Wie so eine Kompensation aussehen kann, zeigt der Länderfinanzausgleich in Deutschland. Die Bundesländer stehen in wirtschaftlichem Wettbewerb, und auch hier gibt es zwangsläufig immer ein wettbewerbsfähigstes und ein am wenigsten wettbewerbsfähiges Bundesland. Ohne den Länderfinanzausgleich wären die weniger wettbewerbsfähigen Bundesländer gezwungen, über eine Eigenwohlstrategie, die z.B. mit niedrigen Löhnen umgesetzt wird, Industrie aus den wettbewerbsfähigen Bundesländern abzuziehen. Diese wiederum müssten ihre Wettbewerbsfähigkeit beibehalten, indem sie ebenfalls die Löhne senken. Der Länderfinanzausgleich aber ermöglicht es, den Wettbewerbszwang teilweise außer Kraft zu setzen. Die weniger wettbewerbsfähigen Länder können einen Grundwohlstand beibehalten ohne eine zu aggressive Eigenwohlstrategie zu fahren und die wettbewerbsfähigen Ländern können ihr hohes Lohnniveau halten, weil sie sich über den Länderfinanzausgleich vom Wettbewerbsdruck freikaufen. Anstatt darüber zu schimpfen, wie viel Geld z.B. von Bayern nach Berlin wandert, sollte sich der Bayer darüber freuen, dass der alimentierte Berliner nicht aus purer Existenzangst dazu gezwungen wird, das bayrische Lohnniveau massiv zu unterwandern.

Auf die EU-Ebene bezogen bedeutet dies, dass ein Finanzausgleich von z.B. Deutschland nach Griechenland dafür sorgt, dass ein griechischer Facharbeiter nicht dazu gezwungen wird, seine Arbeitskraft für einen Bruchteil deutscher Löhne zu verkaufen und so indirekt auf das deutsche Lohnniveau drückt.

Eine andere Möglichkeit, generell eine Gesamtwohlstrategie zu verfolgen, wäre die Einführung einer Arbeitszeitobergrenze für die gesamte EU. Eine EU-weite 35- oder gar 30-Stunden-Woche würde natürlich dazu führen, dass Unternehmen von Deutschland nach Südeuropa wandern würden, weil die deutschen Arbeitnehmer insgesamt gar nicht genügend Arbeitszeit aufbrächten. Aber sie würde trotzdem unseren Wohlstand nicht verringern, weil es auf dem europäischen Markt viel weniger Leute gäbe, die bereit sind für beliebig wenig Geld einen Job zu bekommen.

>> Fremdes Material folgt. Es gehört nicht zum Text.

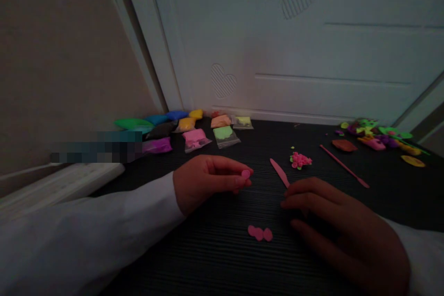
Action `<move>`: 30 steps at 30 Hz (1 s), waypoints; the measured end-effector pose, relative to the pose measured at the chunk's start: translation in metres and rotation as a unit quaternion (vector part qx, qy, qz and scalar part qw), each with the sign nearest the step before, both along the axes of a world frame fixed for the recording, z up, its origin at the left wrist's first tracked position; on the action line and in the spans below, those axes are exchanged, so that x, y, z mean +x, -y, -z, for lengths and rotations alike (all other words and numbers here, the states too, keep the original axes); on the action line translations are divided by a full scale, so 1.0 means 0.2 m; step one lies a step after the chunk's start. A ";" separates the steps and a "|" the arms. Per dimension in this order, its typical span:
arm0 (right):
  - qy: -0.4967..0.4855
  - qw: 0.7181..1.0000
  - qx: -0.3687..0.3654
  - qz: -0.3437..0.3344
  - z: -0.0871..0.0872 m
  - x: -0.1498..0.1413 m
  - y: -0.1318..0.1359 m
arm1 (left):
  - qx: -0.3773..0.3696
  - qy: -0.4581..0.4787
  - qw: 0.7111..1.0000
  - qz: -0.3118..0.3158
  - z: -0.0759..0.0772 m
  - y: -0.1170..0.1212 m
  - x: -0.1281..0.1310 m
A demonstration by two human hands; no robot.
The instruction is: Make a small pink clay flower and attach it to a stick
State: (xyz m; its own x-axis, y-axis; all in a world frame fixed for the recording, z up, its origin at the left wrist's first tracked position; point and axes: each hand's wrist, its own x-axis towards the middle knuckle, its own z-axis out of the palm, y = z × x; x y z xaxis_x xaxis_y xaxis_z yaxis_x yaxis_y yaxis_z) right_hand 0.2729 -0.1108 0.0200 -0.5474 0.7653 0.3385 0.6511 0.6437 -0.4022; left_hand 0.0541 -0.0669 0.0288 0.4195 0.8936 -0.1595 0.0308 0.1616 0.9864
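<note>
Dark ribbed tabletop, with several items. The right hand is held palm down, empty-looking, its thumb set moderately apart from the curved fingers; their tips reach the near end of the pink knife, contact being unclear. The left hand is narrowed to a pinch. Beyond it lies a bag of pink material. A slender pink rod lies beyond the right hand. The pink knife slants from far left to near right, its near end towards the right hand, the nearer of the two. Beside its blade sits a pink flower-like cluster. A side-to-side row of three pink discs lies nearer the wearer, closer to the right thumb. Smallest: a pink piece, between left thumb and fingers.
</note>
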 end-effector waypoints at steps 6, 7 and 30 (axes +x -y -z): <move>-0.011 1.000 0.011 -0.012 0.01 0.00 0.00 | -0.009 -0.004 1.000 -0.001 0.00 -0.01 0.00; -0.012 1.000 0.011 -0.012 0.01 0.00 0.00 | -0.009 -0.005 1.000 -0.002 0.00 -0.01 0.00; -0.005 1.000 -0.008 -0.005 0.01 0.01 0.00 | -0.043 0.046 0.997 -0.034 0.01 -0.02 0.00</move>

Zusammengefasst lässt sich sagen, dass die Erhöhung der Wettbewerbsfähigkeit eine Strategie ist, die verkennt, dass ein zwischenstaatliches Wettbewerbssystem ein Nash-Gleichgewicht ist, bei der alle eine Eigenwohlstrategie verfolgen. Eine Maximierung des Wohlstandes für alle kann eben nicht über eine bestmögliche Wettbewerbsfähigkeit, sondern nur über die zumindest teilweise Aufhebung der reinen Wettbewerbssituation erfolgen.